→ **PROBLEM REQUIREMENTS**
Everything in the listing below must be set down again exactly, apart from the pictures.

THE DATA: Begin

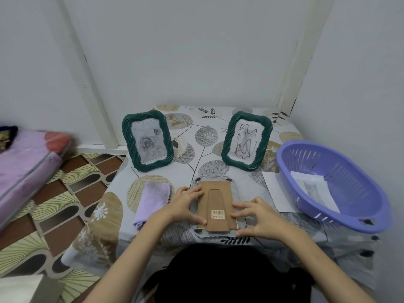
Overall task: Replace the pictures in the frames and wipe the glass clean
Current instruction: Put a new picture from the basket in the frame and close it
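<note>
**Desk:** What have you got at the table?

**Operator:** I see a frame lying face down [216, 204] at the near edge of a leaf-print tablecloth [205, 132], its brown backing board and folded stand facing up, a barcode sticker near the bottom. The left hand [185, 204] rests on the frame's left side, fingers spread and lightly bent over the board, thumb pressing near the lower left. The right hand [260, 217] rests on the right side, fingertips touching the board's edge, thumb at the lower right corner. Neither hand grips anything; both press flat.

**Desk:** And the other frames?

**Operator:** Two green rope-edged frames stand upright farther back. The left frame [147, 141] shows a grey rose picture; the right frame [247, 141] shows a black scribble drawing. A folded lilac cloth [153, 200] lies just left of the face-down frame. On the right, a purple plastic basket [341, 162] holds a printed picture [312, 189], and a white sheet [275, 189] lies partly under the basket's rim.
</note>
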A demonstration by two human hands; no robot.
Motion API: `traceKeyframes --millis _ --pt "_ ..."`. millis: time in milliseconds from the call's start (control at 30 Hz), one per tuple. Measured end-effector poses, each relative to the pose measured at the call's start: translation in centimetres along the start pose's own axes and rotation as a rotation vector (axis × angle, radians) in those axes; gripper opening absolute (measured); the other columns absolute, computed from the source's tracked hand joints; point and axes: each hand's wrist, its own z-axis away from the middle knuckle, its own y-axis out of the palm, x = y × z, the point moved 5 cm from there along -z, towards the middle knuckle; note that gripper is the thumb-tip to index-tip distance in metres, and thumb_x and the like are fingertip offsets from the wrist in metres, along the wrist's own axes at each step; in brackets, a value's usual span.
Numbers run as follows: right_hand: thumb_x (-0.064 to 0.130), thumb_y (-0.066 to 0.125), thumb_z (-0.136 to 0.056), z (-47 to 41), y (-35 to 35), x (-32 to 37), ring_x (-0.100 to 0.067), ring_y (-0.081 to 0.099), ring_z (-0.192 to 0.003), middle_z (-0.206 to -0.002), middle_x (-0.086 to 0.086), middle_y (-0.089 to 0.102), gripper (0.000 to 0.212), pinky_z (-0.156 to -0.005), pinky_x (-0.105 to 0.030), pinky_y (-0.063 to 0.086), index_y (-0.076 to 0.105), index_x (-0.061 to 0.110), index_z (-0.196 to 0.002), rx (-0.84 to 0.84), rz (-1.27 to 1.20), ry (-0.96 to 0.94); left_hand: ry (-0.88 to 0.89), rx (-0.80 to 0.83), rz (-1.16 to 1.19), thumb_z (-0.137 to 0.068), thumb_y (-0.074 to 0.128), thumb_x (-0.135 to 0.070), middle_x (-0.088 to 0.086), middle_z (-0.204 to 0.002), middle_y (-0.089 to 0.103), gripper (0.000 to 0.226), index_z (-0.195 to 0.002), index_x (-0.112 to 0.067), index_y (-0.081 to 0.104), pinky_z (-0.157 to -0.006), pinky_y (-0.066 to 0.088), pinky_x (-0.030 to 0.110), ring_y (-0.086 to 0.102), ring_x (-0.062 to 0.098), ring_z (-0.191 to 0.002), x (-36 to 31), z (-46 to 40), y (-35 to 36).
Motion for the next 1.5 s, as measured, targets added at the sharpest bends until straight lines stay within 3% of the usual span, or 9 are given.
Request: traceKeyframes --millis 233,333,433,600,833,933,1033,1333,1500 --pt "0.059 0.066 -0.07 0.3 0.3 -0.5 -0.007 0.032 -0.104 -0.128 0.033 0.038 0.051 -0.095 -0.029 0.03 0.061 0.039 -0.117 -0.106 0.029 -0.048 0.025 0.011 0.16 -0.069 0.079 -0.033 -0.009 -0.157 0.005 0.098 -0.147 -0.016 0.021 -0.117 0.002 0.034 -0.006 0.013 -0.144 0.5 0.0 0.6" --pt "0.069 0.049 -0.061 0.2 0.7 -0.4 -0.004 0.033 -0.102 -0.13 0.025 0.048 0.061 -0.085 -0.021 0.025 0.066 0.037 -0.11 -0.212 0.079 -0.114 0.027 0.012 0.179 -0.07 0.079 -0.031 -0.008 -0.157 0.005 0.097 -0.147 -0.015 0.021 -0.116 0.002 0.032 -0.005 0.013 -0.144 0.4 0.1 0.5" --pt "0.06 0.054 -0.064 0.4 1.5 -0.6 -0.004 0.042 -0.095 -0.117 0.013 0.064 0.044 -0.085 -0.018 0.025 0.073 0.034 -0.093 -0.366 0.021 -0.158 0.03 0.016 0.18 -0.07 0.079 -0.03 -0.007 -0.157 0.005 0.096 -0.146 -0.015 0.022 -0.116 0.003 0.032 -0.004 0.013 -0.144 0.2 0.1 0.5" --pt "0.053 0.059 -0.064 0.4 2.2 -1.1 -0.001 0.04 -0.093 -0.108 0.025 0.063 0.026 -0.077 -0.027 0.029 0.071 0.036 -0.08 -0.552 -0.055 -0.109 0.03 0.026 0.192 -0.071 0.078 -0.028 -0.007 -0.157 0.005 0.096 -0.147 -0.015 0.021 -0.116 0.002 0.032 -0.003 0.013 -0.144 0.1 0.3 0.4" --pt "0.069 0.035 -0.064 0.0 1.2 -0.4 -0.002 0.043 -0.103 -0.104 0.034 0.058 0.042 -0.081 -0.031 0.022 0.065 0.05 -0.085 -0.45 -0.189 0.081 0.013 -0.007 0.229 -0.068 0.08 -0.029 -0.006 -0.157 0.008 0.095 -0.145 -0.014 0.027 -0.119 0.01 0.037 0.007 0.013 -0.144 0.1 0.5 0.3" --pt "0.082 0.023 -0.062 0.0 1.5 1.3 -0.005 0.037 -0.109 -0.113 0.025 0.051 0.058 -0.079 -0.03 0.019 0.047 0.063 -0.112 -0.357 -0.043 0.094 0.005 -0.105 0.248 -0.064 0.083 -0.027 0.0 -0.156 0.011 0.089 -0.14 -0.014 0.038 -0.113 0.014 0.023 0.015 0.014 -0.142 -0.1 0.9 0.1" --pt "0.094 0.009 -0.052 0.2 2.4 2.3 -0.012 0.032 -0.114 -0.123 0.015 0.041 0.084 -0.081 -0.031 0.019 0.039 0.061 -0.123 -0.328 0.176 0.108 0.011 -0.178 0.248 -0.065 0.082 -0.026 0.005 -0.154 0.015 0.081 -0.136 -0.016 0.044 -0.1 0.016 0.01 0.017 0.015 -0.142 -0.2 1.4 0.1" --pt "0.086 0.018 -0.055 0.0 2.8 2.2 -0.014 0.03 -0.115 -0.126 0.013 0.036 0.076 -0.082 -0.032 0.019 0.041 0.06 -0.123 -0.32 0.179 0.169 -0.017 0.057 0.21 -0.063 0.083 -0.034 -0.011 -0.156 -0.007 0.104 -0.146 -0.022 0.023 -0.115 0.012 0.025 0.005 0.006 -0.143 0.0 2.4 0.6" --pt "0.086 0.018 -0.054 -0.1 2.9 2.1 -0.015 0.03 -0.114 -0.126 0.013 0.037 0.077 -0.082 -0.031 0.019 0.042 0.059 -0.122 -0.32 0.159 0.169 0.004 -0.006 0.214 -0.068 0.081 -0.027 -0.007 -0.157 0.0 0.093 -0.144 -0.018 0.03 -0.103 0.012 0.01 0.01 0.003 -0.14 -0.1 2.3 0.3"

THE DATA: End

→ **EXERCISE RESULT**
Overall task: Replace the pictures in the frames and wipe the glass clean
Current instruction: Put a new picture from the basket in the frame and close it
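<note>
**Desk:** What have you got at the table?

**Operator:** I see a frame lying face down [216, 204] at the near edge of a leaf-print tablecloth [205, 132], its brown backing board and folded stand facing up, a barcode sticker near the bottom. The left hand [185, 204] rests on the frame's left side, fingers spread and lightly bent over the board, thumb pressing near the lower left. The right hand [260, 217] rests on the right side, fingertips touching the board's edge, thumb at the lower right corner. Neither hand grips anything; both press flat.

**Desk:** And the other frames?

**Operator:** Two green rope-edged frames stand upright farther back. The left frame [147, 141] shows a grey rose picture; the right frame [247, 141] shows a black scribble drawing. A folded lilac cloth [153, 200] lies just left of the face-down frame. On the right, a purple plastic basket [341, 162] holds a printed picture [312, 189], and a white sheet [275, 189] lies partly under the basket's rim.
</note>
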A demonstration by two human hands; no robot.
Motion API: `traceKeyframes --millis _ --pt "_ ..."`. millis: time in milliseconds from the call's start (control at 30 Hz), one per tuple. Measured end-effector poses, each relative to the pose measured at the call's start: translation in centimetres along the start pose's own axes and rotation as a rotation vector (axis × angle, radians) in those axes; gripper opening absolute (measured); the other columns absolute, computed from the source's tracked hand joints; point and axes: each hand's wrist, its own z-axis away from the middle knuckle, its own y-axis out of the palm, x = y × z, the point moved 5 cm from there along -z, towards the middle knuckle; note that gripper is the thumb-tip to index-tip distance in metres, and thumb_x and the like are fingertip offsets from the wrist in metres, along the wrist's own axes at each step; in brackets, a value's usual span.
Numbers run as follows: right_hand: thumb_x (-0.064 to 0.130), thumb_y (-0.066 to 0.125), thumb_z (-0.136 to 0.056), z (-47 to 41), y (-35 to 35), x (-32 to 37), ring_x (-0.100 to 0.067), ring_y (-0.081 to 0.099), ring_z (-0.192 to 0.003), middle_z (-0.206 to -0.002), middle_x (-0.086 to 0.086), middle_y (-0.089 to 0.102), gripper (0.000 to 0.212), pinky_z (-0.156 to -0.005), pinky_x (-0.105 to 0.030), pinky_y (-0.063 to 0.086), index_y (-0.076 to 0.105), index_x (-0.061 to 0.110), index_z (-0.196 to 0.002), rx (-0.84 to 0.84), rz (-1.27 to 1.20), ry (-0.96 to 0.94); left_hand: ry (-0.88 to 0.89), rx (-0.80 to 0.83), rz (-1.16 to 1.19), thumb_z (-0.137 to 0.068), thumb_y (-0.074 to 0.128), thumb_x (-0.135 to 0.070), middle_x (-0.088 to 0.086), middle_z (-0.204 to 0.002), middle_y (-0.089 to 0.103), gripper (0.000 to 0.226), index_z (-0.195 to 0.002), index_x (-0.112 to 0.067), index_y (-0.081 to 0.104), pinky_z (-0.157 to -0.006), pinky_y (-0.066 to 0.088), pinky_x (-0.030 to 0.110), ring_y (-0.086 to 0.102), ring_x (-0.062 to 0.098), ring_z (-0.191 to 0.002), x (-36 to 31), z (-46 to 40), y (-35 to 36).
Motion for the next 1.5 s, as measured, targets added at the sharpest bends until straight lines stay within 3% of the usual span, or 9 are given.
Request: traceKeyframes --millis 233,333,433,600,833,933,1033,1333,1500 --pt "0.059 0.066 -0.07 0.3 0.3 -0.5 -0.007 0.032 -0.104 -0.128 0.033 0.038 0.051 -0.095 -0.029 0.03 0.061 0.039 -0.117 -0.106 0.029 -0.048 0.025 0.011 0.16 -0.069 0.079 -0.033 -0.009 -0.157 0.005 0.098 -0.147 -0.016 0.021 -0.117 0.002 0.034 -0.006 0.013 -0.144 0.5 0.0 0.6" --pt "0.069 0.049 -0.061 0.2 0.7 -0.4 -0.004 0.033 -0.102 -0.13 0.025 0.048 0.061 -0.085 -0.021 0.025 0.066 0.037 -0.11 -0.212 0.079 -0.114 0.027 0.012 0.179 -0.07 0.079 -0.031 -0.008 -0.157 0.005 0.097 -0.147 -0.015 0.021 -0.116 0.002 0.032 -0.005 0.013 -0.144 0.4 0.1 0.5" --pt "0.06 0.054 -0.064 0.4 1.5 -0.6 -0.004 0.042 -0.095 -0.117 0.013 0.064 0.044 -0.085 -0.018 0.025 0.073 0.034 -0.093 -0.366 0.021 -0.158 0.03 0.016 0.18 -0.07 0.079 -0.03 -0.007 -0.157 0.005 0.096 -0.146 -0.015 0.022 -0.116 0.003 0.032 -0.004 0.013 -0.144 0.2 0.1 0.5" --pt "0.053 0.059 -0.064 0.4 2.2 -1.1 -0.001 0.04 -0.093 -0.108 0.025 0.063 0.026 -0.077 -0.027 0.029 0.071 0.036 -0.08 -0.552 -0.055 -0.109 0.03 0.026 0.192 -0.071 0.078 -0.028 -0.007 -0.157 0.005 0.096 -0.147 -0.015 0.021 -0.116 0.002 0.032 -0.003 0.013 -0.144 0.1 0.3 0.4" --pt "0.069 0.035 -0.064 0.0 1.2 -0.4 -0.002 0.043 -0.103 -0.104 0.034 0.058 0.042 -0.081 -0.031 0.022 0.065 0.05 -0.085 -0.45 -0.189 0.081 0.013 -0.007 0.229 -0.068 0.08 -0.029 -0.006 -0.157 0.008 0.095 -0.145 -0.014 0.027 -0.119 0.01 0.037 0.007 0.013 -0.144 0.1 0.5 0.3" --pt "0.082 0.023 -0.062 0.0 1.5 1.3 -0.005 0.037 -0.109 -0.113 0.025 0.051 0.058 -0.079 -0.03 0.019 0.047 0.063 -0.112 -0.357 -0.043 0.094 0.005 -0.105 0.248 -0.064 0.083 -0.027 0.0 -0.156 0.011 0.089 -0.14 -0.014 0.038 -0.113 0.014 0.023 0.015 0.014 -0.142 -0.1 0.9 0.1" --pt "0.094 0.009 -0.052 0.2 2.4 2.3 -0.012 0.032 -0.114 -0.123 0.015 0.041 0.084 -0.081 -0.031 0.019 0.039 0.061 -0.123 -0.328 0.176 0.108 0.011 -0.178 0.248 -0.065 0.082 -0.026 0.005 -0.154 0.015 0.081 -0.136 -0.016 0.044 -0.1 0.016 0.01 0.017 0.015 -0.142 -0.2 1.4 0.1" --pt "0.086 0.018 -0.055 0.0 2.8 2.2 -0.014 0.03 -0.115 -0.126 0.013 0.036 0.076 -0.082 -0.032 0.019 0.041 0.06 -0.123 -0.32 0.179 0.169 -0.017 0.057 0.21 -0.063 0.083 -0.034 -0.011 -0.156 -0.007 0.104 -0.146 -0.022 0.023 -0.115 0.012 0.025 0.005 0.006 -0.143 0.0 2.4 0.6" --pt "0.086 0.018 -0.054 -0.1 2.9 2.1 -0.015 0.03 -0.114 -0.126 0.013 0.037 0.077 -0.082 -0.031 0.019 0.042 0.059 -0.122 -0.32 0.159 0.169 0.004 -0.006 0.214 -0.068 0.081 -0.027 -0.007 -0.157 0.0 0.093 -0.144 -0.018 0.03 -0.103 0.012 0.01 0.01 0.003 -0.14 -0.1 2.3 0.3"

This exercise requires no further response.